Mohon tunggu...
Deddy Husein Suryanto
Deddy Husein Suryanto Mohon Tunggu... Penulis - Content Writer

Penyuka Sepak Bola. Segala tulisan selalu tak luput dari kesalahan. Jika mencari tempe, silakan kunjungi: https://deddyhuseins15.blogspot.com

Selanjutnya

Tutup

Kurma Pilihan

[Siraman Rohani] Bagaimana Jika Kita Punya Ilmu "Sok Weruh"?

17 Mei 2020   18:46 Diperbarui: 17 Mei 2020   18:40 823
+
Laporkan Konten
Laporkan Akun
Kompasiana adalah platform blog. Konten ini menjadi tanggung jawab bloger dan tidak mewakili pandangan redaksi Kompas.
Lihat foto
Ilustrasi proses hidup yang selalu dimulai dari sini. Gambar: Pxhere.com

Bagaimana caranya hidup? Ada yang tahu?

Pertanyaan itu persis seperti apa yang saya tanyakan sendiri. Mungkin karena saya masih muda, pengalaman saya belumlah banyak.

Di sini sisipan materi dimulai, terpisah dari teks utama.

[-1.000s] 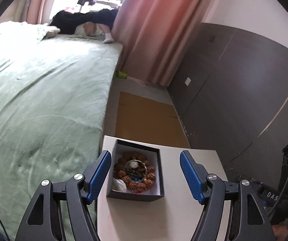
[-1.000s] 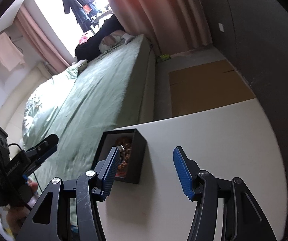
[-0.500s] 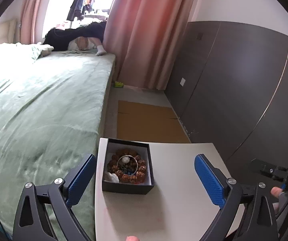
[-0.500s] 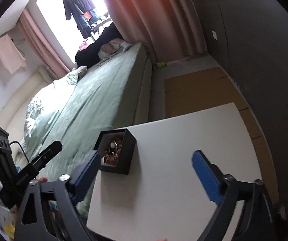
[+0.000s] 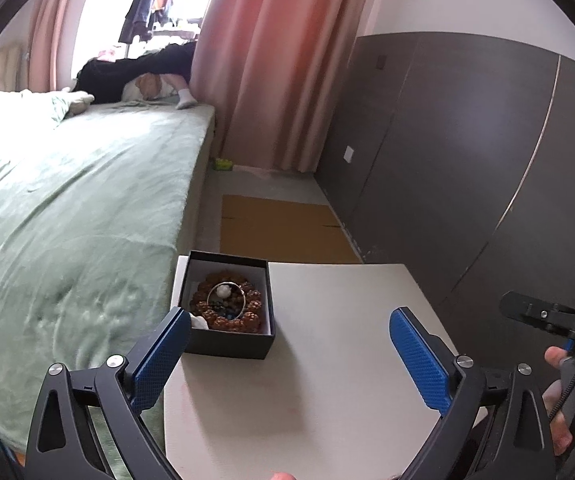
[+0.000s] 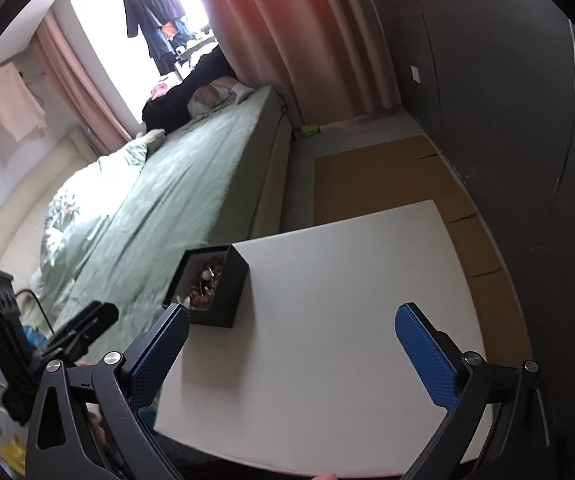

Mentok-mentok mengandalkan pengetahuan. Walau saya meyakini, tak banyak juga. Artinya, saya lebih banyak mengandalkan sebuah ilmu "kanuragan" bernama "Sok Weruh".

Ketika saya menganalisis (baca: mengomentari) hasil pertandingan sepak bola, saya melakukannya dengan Sok Weruh. Tentu saja. Buktinya, saya belum pernah bertemu dengan pemain profesional dan mewawancarainya.

Saya juga belum pernah masuk SSB, sehingga saya tidak begitu tahu teknik dasar bermain sepak bola. Lalu, mengapa saya berani menjadikan sepak bola sebagai salah satu yang utama di tulisan saya?

Karena saya merasa bertahun-tahun menonton pertandingan bola cukup untuk membangun pengetahuan. Ditambah dengan aktivitas membaca koran pagi di setiap Hari Minggu--saat belum punya hape seperti sekarang, membuat pemahaman terhadap sepak bola terbentuk.

Saya juga pemain bola, namun dengan jemari dan dua jempol saya. Setiap pulang sekolah, bukannya belajar atau istirahat, justru keluar beberapa ratus meter untuk bermain Playstation (PS).

Saat itu belum populer nama PES. Orang-orang lama (2000-an dan 2010-an awal) masih menyebutnya "Yuk, main PS!". Meski disebut PS, saya paham bahwa itu akan main game sepak bola.

Dari situlah saya kemudian merasa mulai paham seluk-beluk sepak bola. Saat itu juga belum muncul Football Manager.

Kalaupun sudah ada, saya belum merasa harus rutin memainkannya. Membuka akun media sosial saja, saat itu masih sering di warnet, kok. Hehe.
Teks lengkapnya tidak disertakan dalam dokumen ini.